- [WHAT IS EXPECTED]
Return only the number of lines in the material below holding the string "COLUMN".

- [DATA FOR REVIEW]
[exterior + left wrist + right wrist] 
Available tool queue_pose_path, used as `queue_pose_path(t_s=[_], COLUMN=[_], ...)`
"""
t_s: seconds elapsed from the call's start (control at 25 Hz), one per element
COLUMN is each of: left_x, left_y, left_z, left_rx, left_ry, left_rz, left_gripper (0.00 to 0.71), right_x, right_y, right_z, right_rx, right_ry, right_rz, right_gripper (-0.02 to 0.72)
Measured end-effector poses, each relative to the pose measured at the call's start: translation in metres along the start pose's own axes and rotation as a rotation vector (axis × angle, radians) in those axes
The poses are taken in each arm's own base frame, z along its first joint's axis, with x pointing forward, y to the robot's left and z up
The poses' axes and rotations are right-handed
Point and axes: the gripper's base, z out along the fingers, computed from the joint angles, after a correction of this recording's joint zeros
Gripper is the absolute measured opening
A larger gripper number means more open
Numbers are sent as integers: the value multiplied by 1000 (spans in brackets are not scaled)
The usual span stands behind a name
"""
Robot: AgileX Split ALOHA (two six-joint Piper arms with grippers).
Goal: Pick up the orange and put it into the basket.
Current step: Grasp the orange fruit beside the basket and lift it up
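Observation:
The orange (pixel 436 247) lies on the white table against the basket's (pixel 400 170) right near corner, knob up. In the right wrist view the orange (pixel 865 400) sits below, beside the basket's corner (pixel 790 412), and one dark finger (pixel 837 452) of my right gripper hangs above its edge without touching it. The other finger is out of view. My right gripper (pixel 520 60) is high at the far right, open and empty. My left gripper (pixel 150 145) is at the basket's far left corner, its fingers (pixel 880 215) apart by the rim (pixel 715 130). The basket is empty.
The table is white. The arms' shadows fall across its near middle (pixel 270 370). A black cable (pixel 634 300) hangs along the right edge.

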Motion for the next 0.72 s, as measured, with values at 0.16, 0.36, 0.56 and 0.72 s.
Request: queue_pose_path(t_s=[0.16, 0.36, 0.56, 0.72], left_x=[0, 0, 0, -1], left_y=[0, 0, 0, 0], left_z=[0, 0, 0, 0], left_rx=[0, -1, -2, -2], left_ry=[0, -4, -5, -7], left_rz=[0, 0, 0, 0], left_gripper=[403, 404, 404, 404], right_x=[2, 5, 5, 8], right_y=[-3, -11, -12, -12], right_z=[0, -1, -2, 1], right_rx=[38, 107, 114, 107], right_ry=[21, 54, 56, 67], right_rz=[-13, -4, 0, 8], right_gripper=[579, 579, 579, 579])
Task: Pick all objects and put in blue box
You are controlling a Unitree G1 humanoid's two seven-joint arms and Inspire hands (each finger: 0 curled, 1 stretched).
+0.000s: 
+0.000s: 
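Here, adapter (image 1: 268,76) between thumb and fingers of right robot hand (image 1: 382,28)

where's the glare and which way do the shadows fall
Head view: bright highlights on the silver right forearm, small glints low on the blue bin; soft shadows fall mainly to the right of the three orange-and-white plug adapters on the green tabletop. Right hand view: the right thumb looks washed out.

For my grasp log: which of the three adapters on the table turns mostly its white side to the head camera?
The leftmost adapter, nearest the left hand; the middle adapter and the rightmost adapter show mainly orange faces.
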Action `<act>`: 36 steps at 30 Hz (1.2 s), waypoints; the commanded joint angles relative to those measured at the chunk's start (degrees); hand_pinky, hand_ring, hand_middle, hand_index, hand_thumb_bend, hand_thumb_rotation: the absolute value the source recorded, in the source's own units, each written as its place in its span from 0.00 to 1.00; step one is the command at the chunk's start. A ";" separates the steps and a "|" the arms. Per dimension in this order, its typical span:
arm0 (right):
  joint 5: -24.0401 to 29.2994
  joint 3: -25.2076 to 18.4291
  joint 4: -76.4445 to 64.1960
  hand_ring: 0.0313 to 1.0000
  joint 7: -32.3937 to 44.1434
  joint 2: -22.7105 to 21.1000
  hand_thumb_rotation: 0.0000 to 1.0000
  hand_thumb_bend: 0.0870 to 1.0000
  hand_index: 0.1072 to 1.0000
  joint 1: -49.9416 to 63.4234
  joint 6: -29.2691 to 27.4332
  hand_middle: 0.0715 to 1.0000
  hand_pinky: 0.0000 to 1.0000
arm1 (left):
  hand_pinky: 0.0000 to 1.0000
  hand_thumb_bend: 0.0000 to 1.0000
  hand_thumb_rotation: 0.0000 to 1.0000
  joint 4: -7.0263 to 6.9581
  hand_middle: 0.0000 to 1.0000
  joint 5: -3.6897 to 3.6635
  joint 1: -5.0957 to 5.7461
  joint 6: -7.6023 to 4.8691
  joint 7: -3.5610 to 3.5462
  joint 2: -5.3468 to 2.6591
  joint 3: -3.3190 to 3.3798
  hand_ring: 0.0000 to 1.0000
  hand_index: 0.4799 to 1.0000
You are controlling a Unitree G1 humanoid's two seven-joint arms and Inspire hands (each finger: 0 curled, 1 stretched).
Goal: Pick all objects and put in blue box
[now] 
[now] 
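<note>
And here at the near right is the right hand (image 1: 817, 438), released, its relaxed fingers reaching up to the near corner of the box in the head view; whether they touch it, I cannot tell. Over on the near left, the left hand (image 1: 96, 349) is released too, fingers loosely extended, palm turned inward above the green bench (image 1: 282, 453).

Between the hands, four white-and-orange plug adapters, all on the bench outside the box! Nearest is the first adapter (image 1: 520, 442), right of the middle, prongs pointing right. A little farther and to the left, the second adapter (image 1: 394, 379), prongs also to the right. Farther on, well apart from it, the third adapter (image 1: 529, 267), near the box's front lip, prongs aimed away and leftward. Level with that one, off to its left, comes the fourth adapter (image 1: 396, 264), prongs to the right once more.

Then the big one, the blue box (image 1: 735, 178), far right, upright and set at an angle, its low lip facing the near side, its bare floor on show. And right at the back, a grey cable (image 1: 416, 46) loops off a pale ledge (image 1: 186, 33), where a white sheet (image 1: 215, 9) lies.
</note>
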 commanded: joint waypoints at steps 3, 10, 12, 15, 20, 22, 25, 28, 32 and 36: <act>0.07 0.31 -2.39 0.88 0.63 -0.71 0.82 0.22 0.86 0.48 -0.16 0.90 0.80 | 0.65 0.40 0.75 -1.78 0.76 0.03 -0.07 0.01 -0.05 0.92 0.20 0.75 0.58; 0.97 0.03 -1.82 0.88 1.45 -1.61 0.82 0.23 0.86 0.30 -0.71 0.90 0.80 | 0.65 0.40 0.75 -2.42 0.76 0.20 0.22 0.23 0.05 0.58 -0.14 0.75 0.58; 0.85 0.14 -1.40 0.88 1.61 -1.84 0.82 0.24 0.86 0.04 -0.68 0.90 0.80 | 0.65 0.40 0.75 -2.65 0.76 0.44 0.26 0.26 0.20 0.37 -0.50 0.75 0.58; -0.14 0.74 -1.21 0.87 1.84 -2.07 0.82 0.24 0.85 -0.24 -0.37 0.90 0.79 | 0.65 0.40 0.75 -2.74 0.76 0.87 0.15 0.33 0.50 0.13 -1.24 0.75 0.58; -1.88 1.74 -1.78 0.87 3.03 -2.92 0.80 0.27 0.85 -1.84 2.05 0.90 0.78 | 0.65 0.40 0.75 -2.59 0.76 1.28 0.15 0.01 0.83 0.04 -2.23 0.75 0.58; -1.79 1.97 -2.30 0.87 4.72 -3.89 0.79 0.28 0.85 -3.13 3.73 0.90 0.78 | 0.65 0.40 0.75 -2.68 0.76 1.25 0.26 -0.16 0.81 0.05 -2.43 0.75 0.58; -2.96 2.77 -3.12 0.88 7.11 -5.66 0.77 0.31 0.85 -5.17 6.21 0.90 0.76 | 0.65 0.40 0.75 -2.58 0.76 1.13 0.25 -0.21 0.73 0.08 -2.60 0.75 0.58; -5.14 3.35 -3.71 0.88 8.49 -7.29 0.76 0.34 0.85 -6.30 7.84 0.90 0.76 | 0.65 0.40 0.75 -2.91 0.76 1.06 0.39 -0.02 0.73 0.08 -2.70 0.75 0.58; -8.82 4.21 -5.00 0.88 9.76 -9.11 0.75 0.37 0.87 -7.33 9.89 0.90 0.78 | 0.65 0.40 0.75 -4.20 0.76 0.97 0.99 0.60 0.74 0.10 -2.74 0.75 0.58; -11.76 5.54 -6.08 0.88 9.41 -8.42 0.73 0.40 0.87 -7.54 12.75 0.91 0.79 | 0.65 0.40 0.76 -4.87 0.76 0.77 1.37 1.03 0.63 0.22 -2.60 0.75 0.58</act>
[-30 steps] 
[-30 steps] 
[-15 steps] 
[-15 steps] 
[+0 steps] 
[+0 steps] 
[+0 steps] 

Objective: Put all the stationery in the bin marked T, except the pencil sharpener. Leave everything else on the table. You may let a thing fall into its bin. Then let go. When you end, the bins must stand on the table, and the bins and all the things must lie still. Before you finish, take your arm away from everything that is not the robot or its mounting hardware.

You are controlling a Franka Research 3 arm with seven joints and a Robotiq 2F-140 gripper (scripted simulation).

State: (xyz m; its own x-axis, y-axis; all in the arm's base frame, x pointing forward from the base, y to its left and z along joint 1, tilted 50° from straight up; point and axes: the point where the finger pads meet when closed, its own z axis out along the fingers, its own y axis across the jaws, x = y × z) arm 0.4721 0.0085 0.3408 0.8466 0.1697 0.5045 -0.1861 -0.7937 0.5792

- [WRITTEN RESPONSE]
2